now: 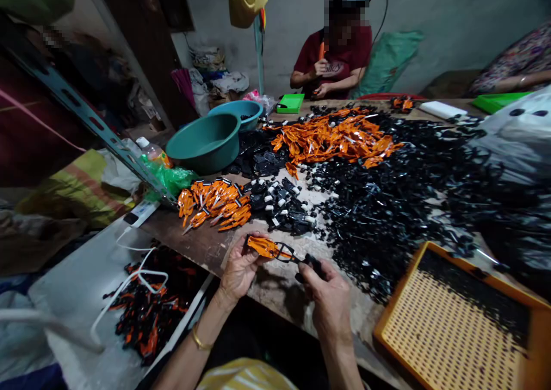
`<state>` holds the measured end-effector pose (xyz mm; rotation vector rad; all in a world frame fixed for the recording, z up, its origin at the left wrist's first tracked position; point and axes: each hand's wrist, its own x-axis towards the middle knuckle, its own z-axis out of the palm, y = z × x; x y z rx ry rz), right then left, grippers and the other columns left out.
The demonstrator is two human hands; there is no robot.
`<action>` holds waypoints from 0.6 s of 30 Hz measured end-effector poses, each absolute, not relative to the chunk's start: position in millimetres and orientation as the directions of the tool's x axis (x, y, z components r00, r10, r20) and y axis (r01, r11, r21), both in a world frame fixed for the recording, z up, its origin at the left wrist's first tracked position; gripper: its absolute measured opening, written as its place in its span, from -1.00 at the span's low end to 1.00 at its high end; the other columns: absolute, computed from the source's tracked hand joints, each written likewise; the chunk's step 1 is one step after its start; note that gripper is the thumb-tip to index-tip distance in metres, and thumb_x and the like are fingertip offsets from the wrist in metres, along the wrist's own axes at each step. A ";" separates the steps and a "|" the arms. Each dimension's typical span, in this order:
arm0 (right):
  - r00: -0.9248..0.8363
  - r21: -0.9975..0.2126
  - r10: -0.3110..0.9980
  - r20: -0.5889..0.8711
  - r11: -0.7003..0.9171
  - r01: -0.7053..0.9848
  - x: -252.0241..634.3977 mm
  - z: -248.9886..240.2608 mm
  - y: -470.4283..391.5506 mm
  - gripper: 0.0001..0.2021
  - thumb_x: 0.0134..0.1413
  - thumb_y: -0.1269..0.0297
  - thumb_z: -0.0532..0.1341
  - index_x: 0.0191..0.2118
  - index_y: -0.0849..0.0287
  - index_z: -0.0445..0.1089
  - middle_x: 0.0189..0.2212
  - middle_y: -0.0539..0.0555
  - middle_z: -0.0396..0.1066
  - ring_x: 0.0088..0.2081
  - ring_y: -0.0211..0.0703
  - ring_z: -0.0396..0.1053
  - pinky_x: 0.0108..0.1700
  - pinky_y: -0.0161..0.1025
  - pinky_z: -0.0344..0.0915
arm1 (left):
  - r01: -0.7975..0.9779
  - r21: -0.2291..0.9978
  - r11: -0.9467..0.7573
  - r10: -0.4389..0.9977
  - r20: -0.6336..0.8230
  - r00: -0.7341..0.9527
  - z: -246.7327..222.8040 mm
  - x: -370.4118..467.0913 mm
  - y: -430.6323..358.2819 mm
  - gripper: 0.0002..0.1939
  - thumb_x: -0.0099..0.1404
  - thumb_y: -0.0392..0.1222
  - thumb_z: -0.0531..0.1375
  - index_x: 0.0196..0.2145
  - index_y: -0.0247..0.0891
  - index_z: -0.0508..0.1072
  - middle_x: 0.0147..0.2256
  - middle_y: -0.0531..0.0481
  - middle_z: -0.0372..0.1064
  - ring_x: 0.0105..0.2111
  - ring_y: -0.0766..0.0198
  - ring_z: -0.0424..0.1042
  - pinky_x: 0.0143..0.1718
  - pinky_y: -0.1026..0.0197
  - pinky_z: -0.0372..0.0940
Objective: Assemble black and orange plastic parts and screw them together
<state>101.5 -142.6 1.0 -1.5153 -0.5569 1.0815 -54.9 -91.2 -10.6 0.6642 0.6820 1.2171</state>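
Observation:
Near the table's front edge, my left hand [241,268] has its fingers closed round the rear of an orange plastic piece [262,246] with a black frame at its right end. My right hand [325,287], to the right, grips a dark handle-like part [313,265] whose thin tip reaches that black frame. Just beyond my hands lie a small pile of orange pieces [224,202] and a cluster of black parts with white ends [282,203]. A larger heap of orange pieces [336,136] is farther back, beside a wide spread of small black parts [383,206].
An orange-rimmed perforated tray [456,321] lies at right. Green [204,143] and blue [239,112] basins stand at back left, near a slanted metal post [94,120]. A white-walled bin [86,287] holds black-and-orange pieces at lower left. Another person [333,63] sits across the table.

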 end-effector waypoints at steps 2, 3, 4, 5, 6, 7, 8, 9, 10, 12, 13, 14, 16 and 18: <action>0.464 -0.938 0.817 -0.343 -0.269 -0.219 104.3 1.5 -143.8 -0.73 -0.28 0.09 0.30 -0.51 0.19 0.34 -0.69 -0.14 0.13 -0.66 -0.37 0.00 -0.64 -0.38 -0.08 | -0.606 0.763 0.224 0.969 -0.112 0.218 -11.1 -55.0 -92.6 -0.65 0.05 -0.32 0.35 -0.18 -0.22 0.44 -0.11 -0.04 0.45 -0.09 0.14 0.45 -0.17 0.16 0.45; 0.469 -0.936 0.811 -0.349 -0.273 -0.224 105.4 2.2 -144.4 -0.73 -0.30 0.09 0.30 -0.52 0.19 0.33 -0.70 -0.14 0.13 -0.66 -0.37 0.00 -0.65 -0.38 -0.08 | -0.611 0.758 0.227 0.969 -0.112 0.221 -11.2 -54.8 -93.3 -0.66 0.05 -0.32 0.35 -0.18 -0.21 0.44 -0.11 -0.04 0.46 -0.09 0.14 0.45 -0.18 0.18 0.45; 0.471 -0.933 0.808 -0.355 -0.276 -0.230 106.2 3.0 -145.0 -0.73 -0.31 0.09 0.30 -0.53 0.18 0.32 -0.70 -0.15 0.13 -0.66 -0.37 0.01 -0.65 -0.38 -0.08 | -0.615 0.754 0.229 0.969 -0.112 0.222 -11.2 -54.5 -93.8 -0.67 0.05 -0.32 0.35 -0.19 -0.21 0.45 -0.11 -0.03 0.46 -0.08 0.15 0.45 -0.19 0.19 0.45; 0.469 -0.930 0.806 -0.361 -0.279 -0.238 106.7 4.0 -145.8 -0.73 -0.31 0.10 0.30 -0.54 0.18 0.31 -0.70 -0.15 0.12 -0.66 -0.37 0.01 -0.65 -0.38 -0.08 | -0.618 0.752 0.230 0.969 -0.114 0.221 -11.2 -54.1 -94.4 -0.67 0.05 -0.33 0.35 -0.19 -0.21 0.45 -0.11 -0.03 0.46 -0.08 0.15 0.45 -0.20 0.19 0.45; 0.464 -0.927 0.806 -0.367 -0.280 -0.248 106.6 5.0 -146.6 -0.73 -0.32 0.10 0.30 -0.56 0.17 0.29 -0.71 -0.16 0.12 -0.66 -0.37 0.01 -0.65 -0.38 -0.07 | -0.617 0.752 0.230 0.968 -0.116 0.221 -11.3 -53.5 -94.8 -0.67 0.05 -0.33 0.35 -0.19 -0.21 0.45 -0.11 -0.03 0.46 -0.08 0.15 0.45 -0.21 0.20 0.45; 0.454 -0.924 0.809 -0.374 -0.282 -0.259 106.0 6.0 -147.4 -0.73 -0.33 0.10 0.30 -0.56 0.17 0.28 -0.71 -0.16 0.11 -0.66 -0.38 0.00 -0.65 -0.39 -0.07 | -0.615 0.754 0.230 0.969 -0.116 0.219 -11.5 -52.8 -95.3 -0.67 0.05 -0.34 0.35 -0.19 -0.22 0.45 -0.11 -0.03 0.46 -0.09 0.14 0.46 -0.21 0.20 0.45; 0.439 -0.921 0.814 -0.379 -0.284 -0.267 104.7 7.2 -148.1 -0.73 -0.33 0.10 0.30 -0.57 0.17 0.28 -0.70 -0.16 0.10 -0.67 -0.38 -0.01 -0.65 -0.39 -0.08 | -0.610 0.759 0.228 0.969 -0.116 0.218 -11.9 -51.9 -95.8 -0.68 0.05 -0.34 0.35 -0.20 -0.23 0.45 -0.11 -0.04 0.46 -0.09 0.14 0.46 -0.22 0.19 0.45; 0.423 -0.920 0.824 -0.378 -0.284 -0.269 102.8 8.5 -148.6 -0.73 -0.32 0.10 0.30 -0.56 0.18 0.28 -0.70 -0.16 0.10 -0.67 -0.39 -0.02 -0.65 -0.39 -0.08 | -0.604 0.764 0.226 0.969 -0.114 0.218 -12.3 -51.0 -96.4 -0.68 0.05 -0.34 0.35 -0.20 -0.24 0.45 -0.12 -0.04 0.46 -0.10 0.13 0.46 -0.21 0.18 0.45; 0.407 -0.922 0.835 -0.371 -0.280 -0.266 100.5 9.8 -148.8 -0.74 -0.31 0.11 0.30 -0.56 0.18 0.27 -0.70 -0.16 0.10 -0.66 -0.39 -0.02 -0.65 -0.39 -0.08 | -0.599 0.769 0.224 0.969 -0.111 0.220 -12.9 -50.0 -97.2 -0.68 0.05 -0.33 0.35 -0.21 -0.24 0.45 -0.12 -0.05 0.46 -0.10 0.13 0.46 -0.20 0.17 0.44; 0.381 -0.930 0.857 -0.347 -0.263 -0.256 95.5 12.3 -148.2 -0.75 -0.29 0.13 0.29 -0.57 0.18 0.26 -0.70 -0.16 0.10 -0.66 -0.39 -0.02 -0.64 -0.39 -0.08 | -0.590 0.777 0.221 0.968 -0.101 0.229 -13.6 -48.1 -98.9 -0.68 0.03 -0.32 0.36 -0.21 -0.24 0.45 -0.12 -0.05 0.47 -0.10 0.13 0.46 -0.16 0.14 0.43; 0.373 -0.933 0.864 -0.338 -0.257 -0.251 93.3 13.3 -147.5 -0.75 -0.28 0.14 0.29 -0.57 0.18 0.26 -0.70 -0.16 0.09 -0.66 -0.39 -0.02 -0.64 -0.39 -0.09 | -0.587 0.778 0.221 0.967 -0.097 0.236 -13.7 -47.3 -99.8 -0.67 0.02 -0.31 0.37 -0.21 -0.24 0.45 -0.12 -0.05 0.47 -0.10 0.13 0.46 -0.14 0.14 0.41; 0.371 -0.934 0.866 -0.335 -0.254 -0.250 91.5 13.9 -146.8 -0.75 -0.27 0.14 0.29 -0.58 0.18 0.25 -0.70 -0.16 0.08 -0.66 -0.39 -0.03 -0.64 -0.39 -0.10 | -0.587 0.778 0.223 0.965 -0.093 0.243 -13.4 -46.6 -100.5 -0.65 0.01 -0.31 0.38 -0.21 -0.24 0.45 -0.12 -0.05 0.48 -0.10 0.14 0.46 -0.12 0.15 0.40; 0.371 -0.931 0.862 -0.344 -0.261 -0.257 89.7 14.3 -145.3 -0.75 -0.28 0.14 0.29 -0.58 0.18 0.25 -0.70 -0.17 0.05 -0.66 -0.40 -0.05 -0.65 -0.40 -0.11 | -0.595 0.771 0.227 0.964 -0.091 0.250 -12.3 -45.8 -101.6 -0.62 -0.02 -0.32 0.39 -0.20 -0.24 0.46 -0.13 -0.05 0.49 -0.09 0.16 0.45 -0.10 0.19 0.38; 0.366 -0.923 0.857 -0.361 -0.275 -0.268 90.0 13.3 -144.4 -0.75 -0.29 0.14 0.30 -0.56 0.18 0.26 -0.70 -0.17 0.06 -0.67 -0.40 -0.05 -0.66 -0.40 -0.11 | -0.609 0.760 0.228 0.964 -0.090 0.249 -10.7 -45.5 -101.9 -0.61 -0.04 -0.33 0.40 -0.21 -0.24 0.47 -0.14 -0.05 0.49 -0.08 0.17 0.45 -0.10 0.22 0.38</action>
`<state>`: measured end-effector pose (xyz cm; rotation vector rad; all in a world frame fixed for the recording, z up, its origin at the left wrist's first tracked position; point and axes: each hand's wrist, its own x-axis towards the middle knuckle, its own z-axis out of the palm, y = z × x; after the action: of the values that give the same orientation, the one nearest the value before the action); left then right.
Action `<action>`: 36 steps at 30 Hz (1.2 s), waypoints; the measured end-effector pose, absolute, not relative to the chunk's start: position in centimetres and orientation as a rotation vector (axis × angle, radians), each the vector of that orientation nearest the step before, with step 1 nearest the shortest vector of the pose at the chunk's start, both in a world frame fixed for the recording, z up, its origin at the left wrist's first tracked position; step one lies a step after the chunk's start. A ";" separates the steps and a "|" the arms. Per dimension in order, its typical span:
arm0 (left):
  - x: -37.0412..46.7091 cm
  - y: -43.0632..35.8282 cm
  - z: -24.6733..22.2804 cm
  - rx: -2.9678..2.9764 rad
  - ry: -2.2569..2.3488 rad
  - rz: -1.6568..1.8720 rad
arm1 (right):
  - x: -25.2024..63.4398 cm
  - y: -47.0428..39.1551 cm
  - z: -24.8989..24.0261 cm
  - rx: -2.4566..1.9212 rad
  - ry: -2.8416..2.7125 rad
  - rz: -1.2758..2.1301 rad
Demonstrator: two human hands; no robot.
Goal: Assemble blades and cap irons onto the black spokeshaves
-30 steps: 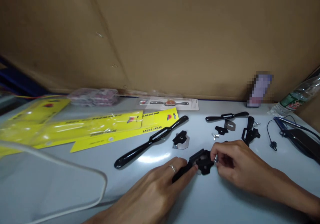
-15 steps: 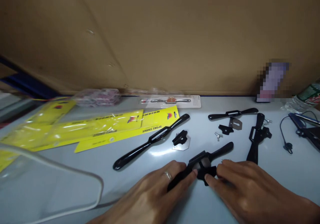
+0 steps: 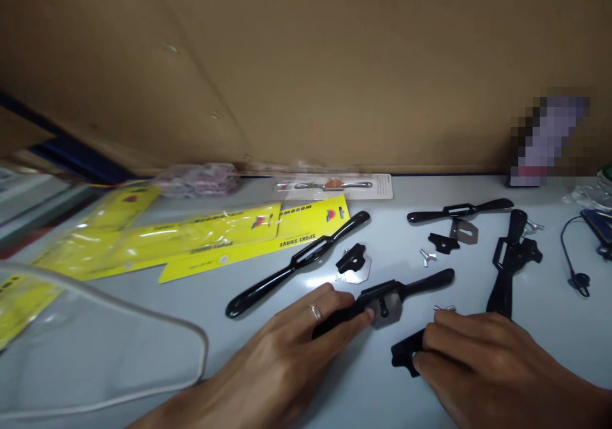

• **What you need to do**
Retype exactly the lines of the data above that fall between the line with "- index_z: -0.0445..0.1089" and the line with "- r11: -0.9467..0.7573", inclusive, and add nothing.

• **Reply to the task**
  - index_z: -0.0445..0.1089
  - middle_x: 0.0189..0.2212
  - middle_y: -0.0539..0.0555
  - middle_z: -0.0396..0.1066
  - ring_x: 0.0088..0.2081
  - ring_y: -0.0211..0.0703
  - ring_z: -0.0396..0.1053
  - pinky_x: 0.0108..0.1700
  - pinky_y: -0.0161..0.1025
  - pinky_z: -0.0344..0.0915
arm1 (left):
  - r01: -0.7975..0.9779
  - r21: -0.2291..0.9978
  - r11: -0.9467..0.7573

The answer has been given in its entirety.